We have a pretty basic pub/sub application, where clients register to sessions and get updates that concern them (depending on user's group or status for example) from other participants.
Notifications about updates are sent using SignalR, which runs on Azure Mobile Services standard instance.
Each user is in two SignalR group: one that contains all users in session (group name = sessionGuid) and one that contains only that user in that session (group name = sessionGuid + userGuid). That way we can easily send appropriate notifications to each user.
This works fine when there's small number of users, but when the amount of connected clients is close to 20, whole service seems to freeze and the only thing that helps is closing all the clients so that service can recover.

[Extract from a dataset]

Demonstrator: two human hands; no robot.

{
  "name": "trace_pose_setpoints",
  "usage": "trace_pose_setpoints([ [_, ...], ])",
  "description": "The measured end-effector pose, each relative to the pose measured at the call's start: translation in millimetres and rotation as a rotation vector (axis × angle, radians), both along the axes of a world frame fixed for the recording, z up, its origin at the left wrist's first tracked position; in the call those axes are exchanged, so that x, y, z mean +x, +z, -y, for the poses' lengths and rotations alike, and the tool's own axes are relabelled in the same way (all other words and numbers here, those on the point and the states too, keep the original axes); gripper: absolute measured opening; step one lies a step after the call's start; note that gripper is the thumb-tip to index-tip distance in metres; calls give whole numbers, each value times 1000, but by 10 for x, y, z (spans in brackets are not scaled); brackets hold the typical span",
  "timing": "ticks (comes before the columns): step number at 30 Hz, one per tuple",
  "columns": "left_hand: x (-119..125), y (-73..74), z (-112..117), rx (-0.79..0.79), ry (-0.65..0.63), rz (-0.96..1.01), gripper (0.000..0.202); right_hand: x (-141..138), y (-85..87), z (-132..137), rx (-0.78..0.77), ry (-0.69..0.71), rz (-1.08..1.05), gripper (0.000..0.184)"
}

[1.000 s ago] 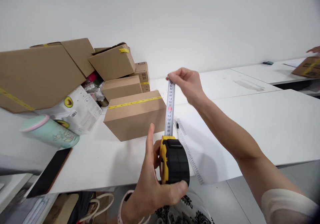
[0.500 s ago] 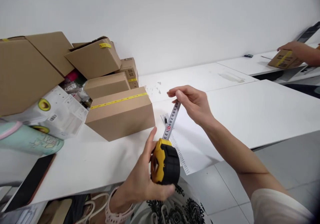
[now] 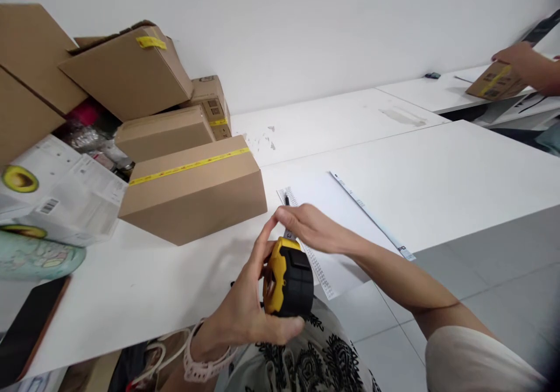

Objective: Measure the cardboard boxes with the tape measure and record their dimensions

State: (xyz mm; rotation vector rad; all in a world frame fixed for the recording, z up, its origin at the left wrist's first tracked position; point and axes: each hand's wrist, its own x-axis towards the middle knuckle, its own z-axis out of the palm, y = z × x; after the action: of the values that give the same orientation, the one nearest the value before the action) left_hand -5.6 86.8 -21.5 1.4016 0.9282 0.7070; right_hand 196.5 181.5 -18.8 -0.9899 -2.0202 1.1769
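Observation:
My left hand (image 3: pixel 245 310), a pink watch on its wrist, is wrapped round a yellow and black tape measure (image 3: pixel 289 278) above the table's front edge. A short piece of its metal blade (image 3: pixel 289 235) shows at the top of the case. My right hand (image 3: pixel 315 227) is closed over the blade just above the case, its fingertips close to my left index finger. Beneath lie white paper sheets (image 3: pixel 350 223) with a printed edge and a black pen (image 3: pixel 287 199). Left of my hands sits a closed cardboard box (image 3: pixel 196 199) with yellow tape across its top.
More cardboard boxes (image 3: pixel 126 71) are stacked at the left by the wall. An avocado-print carton (image 3: pixel 56 188), a green bottle (image 3: pixel 39 258) and a dark flat case (image 3: pixel 30 333) are nearer. At far right, another person's hand (image 3: pixel 520 62) holds a small box (image 3: pixel 496 83).
My right hand has come down and left toward the tape measure. The long stretch of blade seen before is now mostly gone from view. The camera view has shifted right.

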Motion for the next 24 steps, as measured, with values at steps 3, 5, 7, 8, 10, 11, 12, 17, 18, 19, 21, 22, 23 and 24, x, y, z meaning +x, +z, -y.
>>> trace_pose_setpoints([
  [3, -50, -8, -137, 87, 61, -197, 122, 61, -228, -108, 24, -135, 87, 59],
  [5, -95, -31, -252, 222, 115, -477, 117, 132, -404, -295, 52, -378, 234, 51],
  [7, -131, -78, -367, 350, 129, -759, 107, 152, -562, -468, 53, -444, 464, 40],
  [8, -143, -109, -419, 391, 120, -872, 103, 132, -623, -524, 58, -420, 555, 40],
  [10, -155, -177, -505, 427, 73, -1043, 94, 43, -702, -570, 77, -306, 681, 43],
  [11, -156, -210, -537, 434, 51, -1109, 91, -10, -722, -570, 98, -251, 720, 41],
  [12, -157, -240, -565, 438, 30, -1163, 88, -59, -734, -566, 122, -201, 746, 38],
  [17, -211, -334, -669, 443, -37, -1269, 78, -3, -762, -662, 76, -82, 545, 35],
  [18, -238, -346, -692, 449, -50, -1261, 77, 73, -767, -701, -9, -79, 406, 32],
  [19, -266, -359, -715, 457, -60, -1254, 76, 161, -770, -736, -108, -79, 245, 28],
  [21, -311, -397, -754, 503, -73, -1244, 73, 346, -760, -778, -291, -83, -77, 26],
  [22, -315, -425, -764, 562, -66, -1240, 70, 431, -748, -780, -347, -87, -208, 25],
  [23, -299, -461, -763, 646, -41, -1229, 66, 504, -735, -770, -374, -95, -307, 25],
  [24, -257, -505, -750, 750, -7, -1203, 61, 562, -724, -749, -381, -105, -376, 25],
])
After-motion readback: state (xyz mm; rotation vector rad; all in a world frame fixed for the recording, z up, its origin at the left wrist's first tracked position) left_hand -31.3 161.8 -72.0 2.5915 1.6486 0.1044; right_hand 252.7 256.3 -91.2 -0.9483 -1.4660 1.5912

It seems some kind of DDOS attack, but the amount of connections that causes this is ridiculous. It is after all biggest Mobile Service instance Azure has to offer and once in production, service should be able to handle thousands simultanous users.
Clients are build using WinRT and .NET (WPF), so I believe WebSockets are used. Message sizes are small as only few Guids are send and even the sending rate isn't that fast (max 1 per second)

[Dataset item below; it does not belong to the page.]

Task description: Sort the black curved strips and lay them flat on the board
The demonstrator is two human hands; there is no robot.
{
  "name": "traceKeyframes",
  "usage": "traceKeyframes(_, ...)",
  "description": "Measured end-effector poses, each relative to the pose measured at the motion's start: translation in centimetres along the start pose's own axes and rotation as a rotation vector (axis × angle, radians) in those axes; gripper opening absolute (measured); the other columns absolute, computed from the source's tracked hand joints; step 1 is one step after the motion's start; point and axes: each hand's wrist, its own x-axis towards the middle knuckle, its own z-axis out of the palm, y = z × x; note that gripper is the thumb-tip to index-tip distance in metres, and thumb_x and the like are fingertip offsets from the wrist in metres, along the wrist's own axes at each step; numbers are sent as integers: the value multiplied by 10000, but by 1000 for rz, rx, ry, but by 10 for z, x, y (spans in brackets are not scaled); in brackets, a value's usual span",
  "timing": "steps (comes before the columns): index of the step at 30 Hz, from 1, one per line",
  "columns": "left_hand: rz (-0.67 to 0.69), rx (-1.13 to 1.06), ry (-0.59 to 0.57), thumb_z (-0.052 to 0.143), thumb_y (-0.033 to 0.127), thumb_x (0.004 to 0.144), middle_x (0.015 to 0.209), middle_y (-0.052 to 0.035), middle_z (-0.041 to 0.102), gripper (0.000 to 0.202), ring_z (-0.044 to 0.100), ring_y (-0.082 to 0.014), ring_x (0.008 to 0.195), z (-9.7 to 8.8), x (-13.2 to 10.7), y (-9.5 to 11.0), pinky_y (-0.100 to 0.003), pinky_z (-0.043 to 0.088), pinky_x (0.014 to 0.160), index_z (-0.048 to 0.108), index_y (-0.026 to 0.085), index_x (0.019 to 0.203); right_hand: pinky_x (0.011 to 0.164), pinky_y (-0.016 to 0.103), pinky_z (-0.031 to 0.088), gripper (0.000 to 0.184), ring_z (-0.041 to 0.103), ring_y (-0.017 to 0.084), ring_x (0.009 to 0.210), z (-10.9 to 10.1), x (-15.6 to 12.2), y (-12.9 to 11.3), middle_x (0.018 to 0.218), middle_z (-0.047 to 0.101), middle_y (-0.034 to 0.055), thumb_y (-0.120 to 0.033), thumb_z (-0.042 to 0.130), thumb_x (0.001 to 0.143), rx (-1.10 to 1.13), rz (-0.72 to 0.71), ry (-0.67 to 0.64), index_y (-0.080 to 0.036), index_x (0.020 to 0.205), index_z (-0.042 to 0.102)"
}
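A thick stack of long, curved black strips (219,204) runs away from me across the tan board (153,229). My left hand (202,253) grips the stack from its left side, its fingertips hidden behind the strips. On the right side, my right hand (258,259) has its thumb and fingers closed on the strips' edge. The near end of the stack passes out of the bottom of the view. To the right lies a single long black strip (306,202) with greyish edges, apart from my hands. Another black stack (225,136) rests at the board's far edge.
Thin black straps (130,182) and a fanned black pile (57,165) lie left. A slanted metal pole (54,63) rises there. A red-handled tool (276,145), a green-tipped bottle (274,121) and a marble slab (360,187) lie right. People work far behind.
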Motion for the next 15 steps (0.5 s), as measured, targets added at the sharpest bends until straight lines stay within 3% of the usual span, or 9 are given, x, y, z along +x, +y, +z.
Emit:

I planned to move our service from Mobile Services to Azure Web Sites hoping that would help, but I'm worried it won't. Any ideas? Could Mobile Services be that bad bottle neck? Is there some configurations that I missed that would help? Backplane?
Few exeptions from the log:
Error while sending: System.Net.WebSockets.WebSocketException (0x8000000E): A method was called at an unexpected time at System.Web.WebSockets.WebSocketPipe.<>c__DisplayClass1.b__0(Int32 hrError, Int32 cbIO, Boolean fUtf8Encoded, Boolean fFinalFragment, Boolean fClose) ---
System.ServiceModel.FaultException`1[System.ServiceModel.ExceptionDetail]: The server was unable to process the request; please retry the operation. If the problem persists, please contact your Service Bus administrator and provide the tracking id.